Zita was quite certain that Nevi knew who her father was, but was prepared to please him by pretending that she had no idea of his true identity and rank.

  When they had washed and Zita had arranged the ribbons in her hair, which she did not wear when she was riding, she went downstairs to find that a table for dinner was laid for them in the garden outside the chalet.

  It was partly enclosed by shrubs and made Zita think of the arbour where she had sat with the King and surprised and confused him by the remarks she had made to him.

  It flashed through her mind that she had been very foolish not to see him once again as he had asked her to do. Yet it would have been almost impossible for her to take another horse from the stables, which she might have difficulty in saddling, rather than Pegasus.

  She thought of the King now travelling, as she was sure he would be, towards Bosnia.

  Perhaps there he would find the Princess he required as a wife.

  Then all that she would ever hear of him would be the gossip that percolated inevitably from his country to Aldross.

  But, if he did not find a wife in Bosnia, he could go to Serbia and, as she had pointed out to him, there were many other small Principalities attached to them.

  In all of them there would undoubtedly be women who would find him extremely attractive and would be only too willing either to marry him or to let him make love to them.

  ‘What am I keeping myself for?’ Zita asked herself, as she saw her father watching Nevi as she came towards them carrying their food with an expression in his eyes that was very revealing.

  ‘She attracts him,’ Zita thought, ‘just as he attracts her and what could be more natural than that they should be happy with each other – and why should it be wrong?”

  As they enjoyed their dinner, which was delicious, and drank the local wine, which was like sunshine, Zita heard her father speak in a voice that was deeper and different from the way he had ever spoken before.

  She felt perceptively the excitement growing within him, which intensified every time Nevi brought the coffee and sat beside him.

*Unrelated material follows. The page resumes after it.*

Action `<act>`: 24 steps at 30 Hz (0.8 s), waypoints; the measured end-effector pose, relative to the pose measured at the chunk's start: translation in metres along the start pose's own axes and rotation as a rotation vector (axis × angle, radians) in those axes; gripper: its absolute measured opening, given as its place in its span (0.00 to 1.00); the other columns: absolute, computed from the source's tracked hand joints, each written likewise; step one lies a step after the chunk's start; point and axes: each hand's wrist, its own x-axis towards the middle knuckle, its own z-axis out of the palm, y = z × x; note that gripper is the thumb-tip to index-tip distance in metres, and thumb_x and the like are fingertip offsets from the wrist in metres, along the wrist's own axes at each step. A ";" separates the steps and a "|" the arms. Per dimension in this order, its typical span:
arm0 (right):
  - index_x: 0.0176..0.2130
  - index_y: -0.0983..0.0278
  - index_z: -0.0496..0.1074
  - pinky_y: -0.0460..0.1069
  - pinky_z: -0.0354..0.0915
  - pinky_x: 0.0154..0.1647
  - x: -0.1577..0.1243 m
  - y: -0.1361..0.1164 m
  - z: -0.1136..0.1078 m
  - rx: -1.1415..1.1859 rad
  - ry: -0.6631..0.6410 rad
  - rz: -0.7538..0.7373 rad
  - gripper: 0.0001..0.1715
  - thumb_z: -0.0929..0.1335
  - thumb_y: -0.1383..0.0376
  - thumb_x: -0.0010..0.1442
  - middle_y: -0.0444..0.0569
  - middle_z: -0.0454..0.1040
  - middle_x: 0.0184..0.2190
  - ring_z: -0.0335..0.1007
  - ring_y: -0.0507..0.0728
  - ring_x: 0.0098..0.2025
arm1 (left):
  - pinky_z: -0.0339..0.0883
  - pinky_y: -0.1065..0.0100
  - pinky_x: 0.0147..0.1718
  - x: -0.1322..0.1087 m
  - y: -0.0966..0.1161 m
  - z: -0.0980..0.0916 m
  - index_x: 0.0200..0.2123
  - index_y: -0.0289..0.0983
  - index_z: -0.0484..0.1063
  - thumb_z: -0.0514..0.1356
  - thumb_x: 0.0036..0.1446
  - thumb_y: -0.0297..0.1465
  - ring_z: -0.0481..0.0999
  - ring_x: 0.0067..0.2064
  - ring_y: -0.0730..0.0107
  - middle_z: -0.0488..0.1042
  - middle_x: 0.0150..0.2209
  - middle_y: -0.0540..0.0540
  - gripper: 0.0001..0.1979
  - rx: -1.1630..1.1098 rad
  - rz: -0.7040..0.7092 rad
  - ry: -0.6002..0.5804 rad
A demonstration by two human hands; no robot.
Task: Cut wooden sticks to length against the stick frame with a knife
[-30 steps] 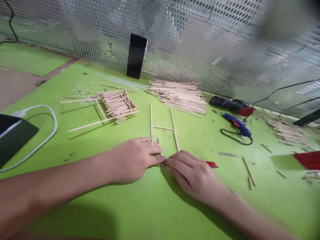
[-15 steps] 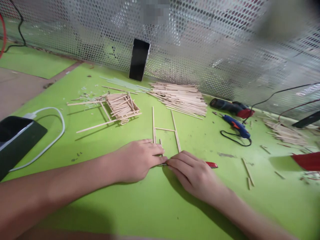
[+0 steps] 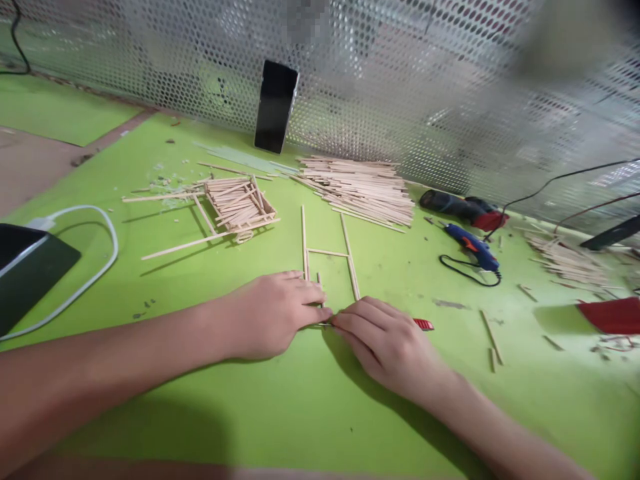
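Note:
My left hand [image 3: 273, 312] lies knuckles-up on the green mat [image 3: 210, 413], fingers pressed together on a thin wooden stick whose end shows at the fingertips. My right hand [image 3: 387, 340] meets it from the right, fingers closed over a red-handled cutter [image 3: 423, 325]; only the handle's end sticks out. Just beyond the fingertips lies an H-shaped frame of glued sticks [image 3: 327, 253]. What happens between the fingertips is hidden.
A pile of loose sticks [image 3: 357, 190] and a small stick box [image 3: 240, 207] lie farther back. A phone [image 3: 275, 107] leans on the perforated metal wall. Two glue guns [image 3: 473, 247] with cords lie right, a dark device with white cable [image 3: 30, 267] left, a red object [image 3: 607, 315] far right.
Both hands stay together at the same spot on the mat. Only the camera has shifted slightly.

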 end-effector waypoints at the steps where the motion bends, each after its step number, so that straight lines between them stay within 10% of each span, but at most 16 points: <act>1: 0.46 0.67 0.77 0.52 0.75 0.39 0.000 0.000 0.000 -0.003 -0.005 -0.001 0.12 0.64 0.72 0.76 0.51 0.81 0.37 0.76 0.56 0.37 | 0.70 0.54 0.65 0.000 0.000 0.000 0.62 0.36 0.78 0.56 0.69 0.22 0.80 0.61 0.57 0.80 0.61 0.39 0.22 -0.001 0.000 0.010; 24: 0.44 0.68 0.77 0.52 0.71 0.37 0.000 -0.001 0.006 0.001 -0.021 0.002 0.13 0.63 0.76 0.72 0.50 0.79 0.35 0.72 0.57 0.36 | 0.69 0.46 0.66 0.007 0.001 -0.003 0.54 0.36 0.83 0.57 0.67 0.21 0.82 0.56 0.52 0.82 0.56 0.38 0.19 0.004 0.030 -0.017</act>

  “Now tell me,” Nevi asked, “everything you’ve done since we last met. I’ve missed you, I can’t tell you how terribly I have missed you.”

  “You are even more beautiful than you were when I last saw you,” the Grand Duke replied.

  Zita drank her coffee, then, without saying anything, she moved away from the table to leave them talking to each other.

  She knew it would be tactless for her to stay, for she wanted her father to enjoy himself and she thought that tonight she must not listen for the soft laughter she had heard before coming from his room when she had awakened in the moonlight.

  She walked away from the inn, moving under the pine trees along one of the little paths beaten down through the years by people following it up and down the mountain.

  The sun was sinking in a blaze of crimson glory and the first stars had not yet appeared in the sky.

  There was the scent of pine from the trees and Zita felt almost as if she was a part of the woods and that the life that pulsed within her was theirs also and they both drew it from the same source.

  She walked on for a little way, still following the path where it twisted behind the inn and she came to where there had been a fall of rocks that had left the side of the cliff bare.

  It had carried the trees away with it, so she had a view of the valley and the evening mist coming up from the meadowland and rising mystically to make everything look as if it was part of a dream.

  She stood thinking that such beauty could never be portrayed on canvass even by the greatest artist.

  It could only be held in the memory. One would not only remember the loveliness of it, but like a secret shrine it would always be there to raise the heart and soul.

  Because it was so perfect, she found herself wishing with an intensity that she could not suppress, that she could share it.

  She felt that there was only one person who would understand and see it as she was seeing it, although why she should think that about him she had no idea.

  ‘We never had time to discuss beauty,’ she thought.

  She wondered why she had been so stupid as to quarrel with him and take him to task instead of sharing with him the feelings which she sensed would be the same as hers.

  ‘I have been a fool!’ Zita told herself.

  Then, because the beauty of what she was seeing was somehow intolerable, she turned to return to the inn.

  As she did so, she was aware that somebody was approaching.

  She could hear footsteps, then there was a man moving between the trunks of the trees, catching only a glimpse as he passed behind first one, then another.

  She resented the intrusion.

  She thought swiftly that it would be a bore if she had to stop and talk as was customary in that part of the world.

  She was conscious only of the beauty of the valley and the pain within her breast because she could not share it with the King.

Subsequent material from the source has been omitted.